En mettant en parallèle lynchage physique et lynchage virtuel, les auteurs de Lynchages ordinaires ouvrent des pistes de réflexion passionnantes, mais passent un peu à côté d’un sujet plus intime, plus profond et certainement plus fascinant, celui de la violence qui est en chacun d’entre nous…
Johan, jeune parisien qui n’a rien d’exceptionnel et semble-t-il tout du touriste standard, débarque à Rio de Janeiro pour assister au Carnaval. Emporté par la frénésie de la danse et par l’abus d’alcool et autres plaisirs, il va être pris à partie pour un malentendu et frôler le lynchage. Cet incident, qui aurait pu s’avérer dramatique, va lui permettre de découvrir la montée en puissance d’un phénomène terrifiant : irrité par la corruption et l’inaction de la police qui n’assure plus depuis longtemps sa sécurité, l’homme de la rue décide de se faire lui-même justice, immédiatement. Mais cette découverte va aussi mettre Johan au défi d’affronter une part plus sombre de lui-même, celle qu’il voulait justement fuir en prenant son avion à Roissy pour Rio…
Lynchages ordinaires est un livre qui tient à la fois du « sujet journalistique » (deux des auteurs de son scénario, Morgann Jezequel et Léa Ducré, sont en effet journalistes) et de l’analyse sociétale (Léa est passionnée par les mécaniques du fonctionnement de la société). Son traitement graphique, efficace mais relativement standard, ne le distingue pas particulièrement de dizaines de BDs qui paraissent chaque mois, si ce n’est par l’inclusion régulière dans le récit de doubles pages frappantes, qui fonctionnent comme une sorte « d’arrêt sur image » dans le flux du récit : visions de fête ou de cauchemar, ces doubles pages muettes constituent certainement ce qui restera en mémoire du lecteur à la fin du récit. On pourra néanmoins objecter que le choix de recourir à deux artistes aux styles différents, Victoria Denys et Héloïse Chochois, l’une pour ces fameuses doubles pages, l’autre pour le récit lui-même, déséquilibre un peu le livre.

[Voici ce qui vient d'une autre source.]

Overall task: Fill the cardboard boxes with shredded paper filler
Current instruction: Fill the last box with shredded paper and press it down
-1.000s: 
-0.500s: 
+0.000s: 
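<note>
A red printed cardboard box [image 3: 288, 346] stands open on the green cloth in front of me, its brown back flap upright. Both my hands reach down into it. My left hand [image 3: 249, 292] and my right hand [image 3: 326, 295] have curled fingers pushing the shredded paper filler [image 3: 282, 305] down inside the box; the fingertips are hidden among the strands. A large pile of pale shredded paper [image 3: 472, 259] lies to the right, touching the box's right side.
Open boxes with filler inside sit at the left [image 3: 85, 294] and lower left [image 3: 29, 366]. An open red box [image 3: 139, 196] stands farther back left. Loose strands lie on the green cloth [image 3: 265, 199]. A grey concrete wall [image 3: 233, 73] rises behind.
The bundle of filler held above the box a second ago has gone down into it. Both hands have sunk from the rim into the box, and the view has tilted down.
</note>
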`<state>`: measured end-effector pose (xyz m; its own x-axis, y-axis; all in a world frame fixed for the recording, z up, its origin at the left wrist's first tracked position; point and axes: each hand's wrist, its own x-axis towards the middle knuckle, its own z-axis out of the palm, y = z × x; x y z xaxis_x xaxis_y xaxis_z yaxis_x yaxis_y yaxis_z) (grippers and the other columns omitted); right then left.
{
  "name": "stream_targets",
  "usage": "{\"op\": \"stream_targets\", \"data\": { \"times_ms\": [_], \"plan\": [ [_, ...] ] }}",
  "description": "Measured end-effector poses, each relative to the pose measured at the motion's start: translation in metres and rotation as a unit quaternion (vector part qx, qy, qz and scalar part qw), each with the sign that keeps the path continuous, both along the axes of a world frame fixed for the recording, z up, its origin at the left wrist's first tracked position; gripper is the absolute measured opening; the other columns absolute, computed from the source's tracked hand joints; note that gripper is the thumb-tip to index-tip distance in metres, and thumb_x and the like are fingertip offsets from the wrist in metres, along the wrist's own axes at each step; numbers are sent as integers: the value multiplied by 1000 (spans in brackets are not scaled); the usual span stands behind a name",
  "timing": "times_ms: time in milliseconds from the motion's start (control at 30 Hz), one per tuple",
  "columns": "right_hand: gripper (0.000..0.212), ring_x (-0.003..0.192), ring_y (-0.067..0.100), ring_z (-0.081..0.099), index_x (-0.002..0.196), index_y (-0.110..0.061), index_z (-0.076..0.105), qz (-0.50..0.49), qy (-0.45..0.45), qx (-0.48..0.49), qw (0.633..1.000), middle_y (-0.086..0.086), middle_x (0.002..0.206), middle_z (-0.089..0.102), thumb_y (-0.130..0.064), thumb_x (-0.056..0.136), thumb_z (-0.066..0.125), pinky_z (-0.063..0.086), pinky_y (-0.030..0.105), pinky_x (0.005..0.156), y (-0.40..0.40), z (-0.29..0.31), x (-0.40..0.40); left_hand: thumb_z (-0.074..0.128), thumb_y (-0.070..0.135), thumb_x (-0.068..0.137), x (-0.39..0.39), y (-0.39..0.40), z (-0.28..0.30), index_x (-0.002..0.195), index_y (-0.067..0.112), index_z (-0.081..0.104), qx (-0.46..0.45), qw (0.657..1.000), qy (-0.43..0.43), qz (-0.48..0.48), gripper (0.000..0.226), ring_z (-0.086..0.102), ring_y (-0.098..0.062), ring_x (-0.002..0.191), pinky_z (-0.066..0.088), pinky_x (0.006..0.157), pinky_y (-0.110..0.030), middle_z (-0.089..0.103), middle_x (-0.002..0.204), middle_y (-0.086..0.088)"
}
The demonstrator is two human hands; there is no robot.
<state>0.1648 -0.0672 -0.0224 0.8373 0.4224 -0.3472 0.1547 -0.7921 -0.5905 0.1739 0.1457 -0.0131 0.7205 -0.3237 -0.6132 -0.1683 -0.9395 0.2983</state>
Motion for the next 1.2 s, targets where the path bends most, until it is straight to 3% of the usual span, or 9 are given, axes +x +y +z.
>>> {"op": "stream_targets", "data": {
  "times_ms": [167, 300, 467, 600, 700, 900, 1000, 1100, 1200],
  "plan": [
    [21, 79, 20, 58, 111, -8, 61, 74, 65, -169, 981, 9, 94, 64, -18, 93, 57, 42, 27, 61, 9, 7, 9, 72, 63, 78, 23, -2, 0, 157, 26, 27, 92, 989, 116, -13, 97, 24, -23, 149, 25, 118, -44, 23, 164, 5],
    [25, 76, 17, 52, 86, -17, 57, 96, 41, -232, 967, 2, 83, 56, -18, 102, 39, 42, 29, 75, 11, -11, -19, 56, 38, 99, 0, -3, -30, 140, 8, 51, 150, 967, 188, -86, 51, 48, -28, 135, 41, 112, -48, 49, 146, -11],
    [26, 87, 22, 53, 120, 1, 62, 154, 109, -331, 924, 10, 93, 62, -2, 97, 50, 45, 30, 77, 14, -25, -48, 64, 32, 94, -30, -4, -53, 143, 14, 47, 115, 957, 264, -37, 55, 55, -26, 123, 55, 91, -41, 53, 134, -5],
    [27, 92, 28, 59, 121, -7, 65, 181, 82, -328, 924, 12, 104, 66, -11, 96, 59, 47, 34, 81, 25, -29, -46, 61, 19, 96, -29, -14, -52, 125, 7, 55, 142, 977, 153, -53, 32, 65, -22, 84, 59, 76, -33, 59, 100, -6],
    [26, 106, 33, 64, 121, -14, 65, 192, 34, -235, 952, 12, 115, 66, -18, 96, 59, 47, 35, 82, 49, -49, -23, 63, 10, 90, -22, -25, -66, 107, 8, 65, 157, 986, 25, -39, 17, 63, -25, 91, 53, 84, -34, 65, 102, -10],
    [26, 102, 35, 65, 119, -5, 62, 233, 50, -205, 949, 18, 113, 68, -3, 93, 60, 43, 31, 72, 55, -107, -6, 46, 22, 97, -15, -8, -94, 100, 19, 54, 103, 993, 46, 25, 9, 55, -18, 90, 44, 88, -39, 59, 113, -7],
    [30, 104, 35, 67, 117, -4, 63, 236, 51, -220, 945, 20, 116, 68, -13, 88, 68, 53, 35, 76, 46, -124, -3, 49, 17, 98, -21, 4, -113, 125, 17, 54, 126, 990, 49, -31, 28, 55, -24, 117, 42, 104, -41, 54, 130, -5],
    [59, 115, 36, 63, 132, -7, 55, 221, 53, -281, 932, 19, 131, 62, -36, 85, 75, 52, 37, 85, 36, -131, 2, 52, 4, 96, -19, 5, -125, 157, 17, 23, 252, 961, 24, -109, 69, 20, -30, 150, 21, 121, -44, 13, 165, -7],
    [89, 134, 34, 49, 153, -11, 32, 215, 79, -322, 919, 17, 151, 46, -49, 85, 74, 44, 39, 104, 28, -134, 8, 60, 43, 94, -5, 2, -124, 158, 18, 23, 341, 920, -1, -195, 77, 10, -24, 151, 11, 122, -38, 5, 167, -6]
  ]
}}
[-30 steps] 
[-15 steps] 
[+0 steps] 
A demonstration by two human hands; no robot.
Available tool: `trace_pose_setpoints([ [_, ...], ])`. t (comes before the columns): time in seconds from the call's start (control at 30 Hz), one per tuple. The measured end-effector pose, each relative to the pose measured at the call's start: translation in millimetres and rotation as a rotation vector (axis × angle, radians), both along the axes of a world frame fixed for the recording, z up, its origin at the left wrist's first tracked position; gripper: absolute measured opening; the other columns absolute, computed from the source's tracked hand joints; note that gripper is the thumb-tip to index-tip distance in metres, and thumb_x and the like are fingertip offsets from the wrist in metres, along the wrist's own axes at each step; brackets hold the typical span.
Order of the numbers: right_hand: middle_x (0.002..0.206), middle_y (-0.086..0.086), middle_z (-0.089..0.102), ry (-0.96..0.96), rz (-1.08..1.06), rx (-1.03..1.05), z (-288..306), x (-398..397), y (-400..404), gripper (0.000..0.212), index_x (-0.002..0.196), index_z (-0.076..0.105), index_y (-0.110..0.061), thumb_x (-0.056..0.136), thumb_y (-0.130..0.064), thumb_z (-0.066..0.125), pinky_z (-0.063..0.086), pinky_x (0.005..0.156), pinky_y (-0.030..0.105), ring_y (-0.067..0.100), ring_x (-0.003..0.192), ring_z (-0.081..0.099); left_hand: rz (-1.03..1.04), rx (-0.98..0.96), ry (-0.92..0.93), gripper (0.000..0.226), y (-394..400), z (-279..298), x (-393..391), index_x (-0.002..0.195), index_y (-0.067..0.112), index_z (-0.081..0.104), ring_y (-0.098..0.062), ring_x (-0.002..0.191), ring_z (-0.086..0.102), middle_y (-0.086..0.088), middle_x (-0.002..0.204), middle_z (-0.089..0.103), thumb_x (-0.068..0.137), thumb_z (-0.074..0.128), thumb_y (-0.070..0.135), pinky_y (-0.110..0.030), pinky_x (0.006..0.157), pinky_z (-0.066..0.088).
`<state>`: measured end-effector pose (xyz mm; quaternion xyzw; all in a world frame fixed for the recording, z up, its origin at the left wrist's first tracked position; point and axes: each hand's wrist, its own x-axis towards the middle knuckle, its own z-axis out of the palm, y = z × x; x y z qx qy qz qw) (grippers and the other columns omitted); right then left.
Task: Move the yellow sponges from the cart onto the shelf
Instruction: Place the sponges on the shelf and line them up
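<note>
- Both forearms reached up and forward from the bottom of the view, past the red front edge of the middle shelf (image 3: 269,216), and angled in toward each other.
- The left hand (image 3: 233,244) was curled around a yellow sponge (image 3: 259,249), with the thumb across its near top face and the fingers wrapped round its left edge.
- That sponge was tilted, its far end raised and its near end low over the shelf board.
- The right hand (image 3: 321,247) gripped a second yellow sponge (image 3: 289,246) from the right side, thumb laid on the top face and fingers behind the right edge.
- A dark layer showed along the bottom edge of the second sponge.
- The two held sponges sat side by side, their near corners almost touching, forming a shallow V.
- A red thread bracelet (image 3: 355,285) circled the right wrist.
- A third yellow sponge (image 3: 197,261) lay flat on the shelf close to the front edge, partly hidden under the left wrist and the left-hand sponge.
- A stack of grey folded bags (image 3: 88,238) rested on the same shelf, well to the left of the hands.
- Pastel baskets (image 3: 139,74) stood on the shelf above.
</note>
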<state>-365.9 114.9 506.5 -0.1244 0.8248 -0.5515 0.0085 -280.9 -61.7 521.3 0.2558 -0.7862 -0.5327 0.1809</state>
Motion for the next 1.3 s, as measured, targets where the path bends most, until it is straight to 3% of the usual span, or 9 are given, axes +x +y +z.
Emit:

Si vous connaissez le principe du Triangle de Karpman, Lynchages Ordinaires ne vous surprendra pas : Karpman explique qu’il existe trois rôles que nous sommes susceptibles de revêtir, celui du bourreau / persécuteur (qui agit et indique aux autres la manière d’agir, étant persuadé d’avoir raison), celui de la victime (qui est faible, mais cherche éventuellement à susciter la pitié), et celui du sauveteur (qui vole au secours d’autrui, même quand on ne lui a rien demandé…), et le parcours de Johan dans le livre illustre cette étonnante capacité que nous pouvons avoir de passer d’un rôle à l’autre.
Et c’est d’ailleurs finalement cet aspect trouble du comportement de Johan qui est intéressant dans Lynchages ordinaires, plus que le parallèle un tantinet artificiel entre lynchage physique et lynchage virtuel (dans les médias / sur les réseaux sociaux…). C’est d’ailleurs là la limite de ce livre par ailleurs passionnant : faire un amalgame entre une situation politique très particulière – le délitement de la confiance populaire en ceux qui sont sensés protéger, au Brésil – et un comportement individuel toxique – la violence que nombre d’entre nous sont apparemment capables d’exercer sur les réseaux sociaux – n’apporte que peu de lumière sur ce dernier phénomène, finalement plus obscur, plus inquiétant même pour le futur.
Gageons néanmoins que le sujet du lynchage en ligne – dont on constate encore une fois en ce moment la violence – sera, sans aucun doute, le sujet d’autres livres qui approfondiront le travail des auteurs de Lynchages ordinaires.